Items from a data source
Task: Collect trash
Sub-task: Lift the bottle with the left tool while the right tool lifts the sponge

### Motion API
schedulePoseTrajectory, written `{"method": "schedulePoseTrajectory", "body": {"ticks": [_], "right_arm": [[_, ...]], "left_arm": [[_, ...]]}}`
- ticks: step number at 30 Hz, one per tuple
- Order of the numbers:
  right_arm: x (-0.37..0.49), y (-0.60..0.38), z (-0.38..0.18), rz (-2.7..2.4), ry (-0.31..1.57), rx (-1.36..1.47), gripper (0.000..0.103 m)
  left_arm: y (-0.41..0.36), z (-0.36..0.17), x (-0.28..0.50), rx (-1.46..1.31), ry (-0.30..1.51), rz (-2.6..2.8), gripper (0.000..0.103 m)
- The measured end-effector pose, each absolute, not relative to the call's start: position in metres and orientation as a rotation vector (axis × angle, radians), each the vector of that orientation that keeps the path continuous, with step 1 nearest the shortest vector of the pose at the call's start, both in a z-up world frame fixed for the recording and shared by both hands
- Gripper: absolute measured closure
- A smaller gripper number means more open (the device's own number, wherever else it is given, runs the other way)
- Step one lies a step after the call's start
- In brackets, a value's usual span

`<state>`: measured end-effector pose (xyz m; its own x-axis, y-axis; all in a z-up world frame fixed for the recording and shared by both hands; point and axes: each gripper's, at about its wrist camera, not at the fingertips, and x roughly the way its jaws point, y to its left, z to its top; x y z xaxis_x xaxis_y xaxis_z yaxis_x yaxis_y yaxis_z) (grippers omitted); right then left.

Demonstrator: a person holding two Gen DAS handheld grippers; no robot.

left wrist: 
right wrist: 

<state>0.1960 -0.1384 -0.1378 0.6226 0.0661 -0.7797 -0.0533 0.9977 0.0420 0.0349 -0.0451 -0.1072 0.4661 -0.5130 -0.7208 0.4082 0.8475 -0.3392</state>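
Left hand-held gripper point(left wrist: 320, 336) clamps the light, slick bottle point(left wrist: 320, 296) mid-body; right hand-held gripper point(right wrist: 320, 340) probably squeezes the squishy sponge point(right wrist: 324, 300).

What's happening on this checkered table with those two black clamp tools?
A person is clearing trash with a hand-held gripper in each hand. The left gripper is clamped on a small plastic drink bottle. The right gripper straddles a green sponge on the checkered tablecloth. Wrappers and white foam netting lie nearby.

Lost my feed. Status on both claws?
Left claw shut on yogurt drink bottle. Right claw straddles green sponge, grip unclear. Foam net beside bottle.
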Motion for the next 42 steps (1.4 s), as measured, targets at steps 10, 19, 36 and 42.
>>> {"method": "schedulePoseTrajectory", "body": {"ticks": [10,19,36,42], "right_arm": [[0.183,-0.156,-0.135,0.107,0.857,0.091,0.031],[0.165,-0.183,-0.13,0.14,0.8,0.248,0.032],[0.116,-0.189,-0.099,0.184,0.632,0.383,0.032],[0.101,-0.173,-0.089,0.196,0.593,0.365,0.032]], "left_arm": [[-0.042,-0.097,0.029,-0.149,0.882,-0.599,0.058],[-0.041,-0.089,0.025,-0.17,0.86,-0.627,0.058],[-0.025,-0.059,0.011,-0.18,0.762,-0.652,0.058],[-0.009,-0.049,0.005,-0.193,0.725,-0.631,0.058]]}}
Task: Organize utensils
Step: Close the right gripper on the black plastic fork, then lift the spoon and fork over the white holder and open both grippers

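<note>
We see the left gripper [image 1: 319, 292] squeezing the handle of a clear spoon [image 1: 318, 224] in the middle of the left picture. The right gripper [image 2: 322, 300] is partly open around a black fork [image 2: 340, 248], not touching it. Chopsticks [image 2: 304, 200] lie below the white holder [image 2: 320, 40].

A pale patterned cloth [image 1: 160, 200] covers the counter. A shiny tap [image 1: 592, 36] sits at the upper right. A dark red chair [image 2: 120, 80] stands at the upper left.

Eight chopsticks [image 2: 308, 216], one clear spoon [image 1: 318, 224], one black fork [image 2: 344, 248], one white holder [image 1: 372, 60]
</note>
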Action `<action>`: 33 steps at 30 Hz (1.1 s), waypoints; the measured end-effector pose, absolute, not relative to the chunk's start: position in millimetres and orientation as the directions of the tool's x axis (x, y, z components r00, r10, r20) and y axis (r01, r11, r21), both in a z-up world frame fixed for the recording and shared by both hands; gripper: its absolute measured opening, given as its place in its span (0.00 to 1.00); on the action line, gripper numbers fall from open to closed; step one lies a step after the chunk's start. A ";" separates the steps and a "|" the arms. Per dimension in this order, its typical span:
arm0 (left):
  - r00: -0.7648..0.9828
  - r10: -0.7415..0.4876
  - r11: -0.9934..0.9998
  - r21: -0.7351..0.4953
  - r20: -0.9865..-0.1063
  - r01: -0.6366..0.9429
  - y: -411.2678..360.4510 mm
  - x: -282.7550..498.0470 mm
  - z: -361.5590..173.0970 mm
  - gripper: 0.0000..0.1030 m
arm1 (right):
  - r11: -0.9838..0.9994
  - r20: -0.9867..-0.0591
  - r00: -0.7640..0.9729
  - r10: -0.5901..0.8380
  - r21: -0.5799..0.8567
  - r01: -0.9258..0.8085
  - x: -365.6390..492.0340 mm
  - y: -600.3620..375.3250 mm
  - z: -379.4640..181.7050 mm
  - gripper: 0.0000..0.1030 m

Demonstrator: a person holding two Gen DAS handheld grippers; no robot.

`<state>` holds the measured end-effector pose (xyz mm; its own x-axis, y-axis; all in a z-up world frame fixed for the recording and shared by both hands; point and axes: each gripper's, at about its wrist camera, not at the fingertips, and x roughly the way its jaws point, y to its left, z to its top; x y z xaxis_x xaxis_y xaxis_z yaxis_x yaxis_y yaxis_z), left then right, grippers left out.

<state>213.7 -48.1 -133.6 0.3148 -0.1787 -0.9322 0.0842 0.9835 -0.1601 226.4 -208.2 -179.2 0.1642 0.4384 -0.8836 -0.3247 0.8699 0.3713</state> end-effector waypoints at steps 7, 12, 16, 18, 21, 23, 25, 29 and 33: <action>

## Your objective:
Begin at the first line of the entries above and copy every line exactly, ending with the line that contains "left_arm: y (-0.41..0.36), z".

## Task answer:
Task: Collect trash
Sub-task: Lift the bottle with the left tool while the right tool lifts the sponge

### Motion API
schedulePoseTrajectory, written `{"method": "schedulePoseTrajectory", "body": {"ticks": [_], "right_arm": [[_, ...]], "left_arm": [[_, ...]]}}`
- ticks: step number at 30 Hz, one per tuple
- Order of the numbers:
  right_arm: x (-0.37..0.49), y (-0.60..0.38), z (-0.38..0.18), rz (-2.7..2.4), ry (-0.31..1.57), rx (-1.36..1.47), gripper (0.000..0.103 m)
  left_arm: y (-0.41..0.36), z (-0.36..0.17), x (-0.28..0.50), rx (-1.46..1.31), ry (-0.30..1.51), rz (-2.6..2.8), gripper (0.000..0.103 m)

The exercise requires no further answer.